Data and AI Democracy

Do social media threaten democracy? – Scandal, outrage and politics

The Economist

It’s interesting to read this Economist editorial alongside Zeynep Tufekci’s TED talk. It focuses on the polarisation of political discourse driven by the persuasion architecture Tufekci describes, resulting in the politics of contempt. The argument is interesting, but perhaps doubly so when the Economist, which is not know for its histrionic rhetoric, concludes that ‘the stakes for liberal democracy could hardly be higher.’

That has implications well beyond politics and persuasion and supports the wider conclusion that algorithmic decision making needs to be understood, not just assumed to be neutral.

Data and AI Democracy

We’re building a dystopia just to make people click on ads

Zeynep Tufekci – TED

This TED talk is a little slow to get going, but increasingly catches fire. The power of algorithmically driven media may start with the crude presentation of adverts for the thing we have already just bought, but the same powers of tracking and micro-segmentation create the potential for social and political manipulation. Advertising-based social media platforms are based on persuasion architectures, and those architectures make no distinction between persuasion to buy and persuasion to vote.

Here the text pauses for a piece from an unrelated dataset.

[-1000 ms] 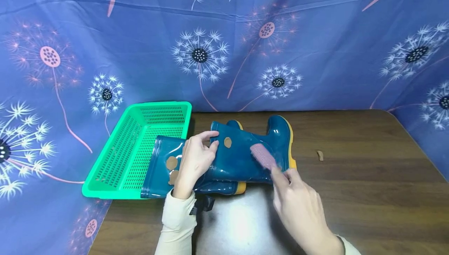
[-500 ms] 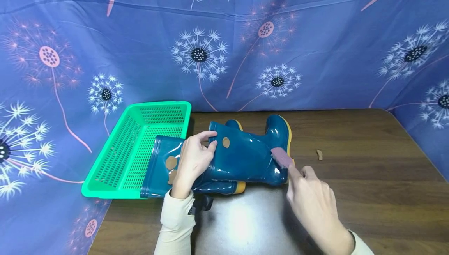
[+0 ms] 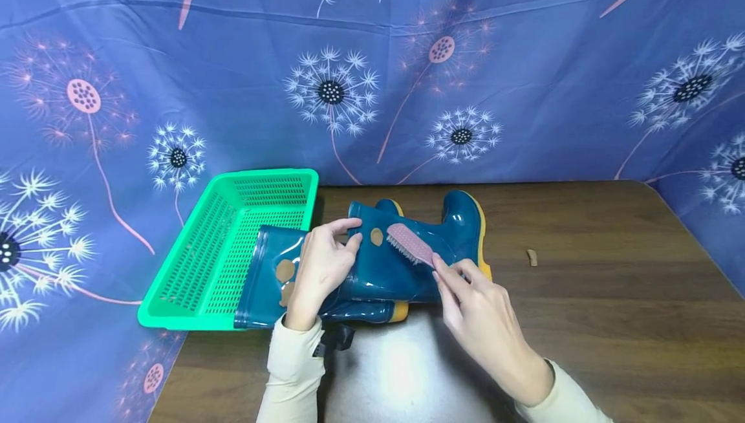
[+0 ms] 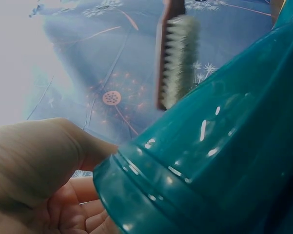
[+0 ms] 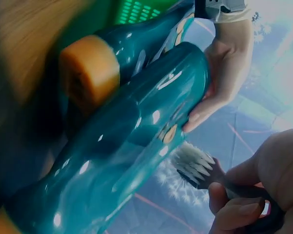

That analysis leads – among other things – to a very different perception of the central risk of artificial intelligence: it is not that technology will develop a will of its own, but that it will embody, almost undetectably, the will of those in a position to use it. The technology itself may, in some senses, be neutral; the business models it supports may well not be.

Organisational change

Digital Disruption Is a People Problem

Gerald Kane – MIT Sloan Management Review

The idea of digital disruption is familiar enough. Usually that’s seen as a consequence of rapid technological change. Clearly that’s part of the story, but this post argues that the more important challenge is not so much adopting the technology as adapting the people and organisations which use it – and that that is messier and harder to do well. It follows that to be successful digitally, organisations need to be effective at managing organisational change.